**TASK DESCRIPTION**
For the data that follows, report how many lines include the string "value", and write the number alone.
┌─ DATA EXCERPT
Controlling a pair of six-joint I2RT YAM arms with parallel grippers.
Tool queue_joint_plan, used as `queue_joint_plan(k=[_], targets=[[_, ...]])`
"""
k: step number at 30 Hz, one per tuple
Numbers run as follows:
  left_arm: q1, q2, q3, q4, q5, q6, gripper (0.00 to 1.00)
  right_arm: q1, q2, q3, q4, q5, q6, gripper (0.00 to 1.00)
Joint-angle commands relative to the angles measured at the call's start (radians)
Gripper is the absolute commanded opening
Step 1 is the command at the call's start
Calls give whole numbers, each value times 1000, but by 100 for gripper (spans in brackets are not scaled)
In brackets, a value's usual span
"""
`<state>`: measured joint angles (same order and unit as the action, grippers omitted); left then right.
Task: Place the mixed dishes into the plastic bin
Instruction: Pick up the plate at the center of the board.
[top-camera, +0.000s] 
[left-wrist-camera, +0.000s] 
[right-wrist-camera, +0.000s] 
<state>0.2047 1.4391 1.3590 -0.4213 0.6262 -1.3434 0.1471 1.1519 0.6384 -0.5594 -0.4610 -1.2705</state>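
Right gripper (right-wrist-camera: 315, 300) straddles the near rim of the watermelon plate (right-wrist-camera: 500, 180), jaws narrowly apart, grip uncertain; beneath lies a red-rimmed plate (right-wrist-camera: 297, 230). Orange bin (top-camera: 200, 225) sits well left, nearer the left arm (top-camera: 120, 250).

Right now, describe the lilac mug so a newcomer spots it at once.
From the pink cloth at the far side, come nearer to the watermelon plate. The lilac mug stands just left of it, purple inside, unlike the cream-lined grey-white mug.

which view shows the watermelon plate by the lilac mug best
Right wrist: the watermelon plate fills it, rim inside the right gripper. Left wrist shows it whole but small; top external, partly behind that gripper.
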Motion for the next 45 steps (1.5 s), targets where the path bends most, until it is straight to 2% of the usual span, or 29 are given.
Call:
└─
**COMPLETED EXERCISE**
2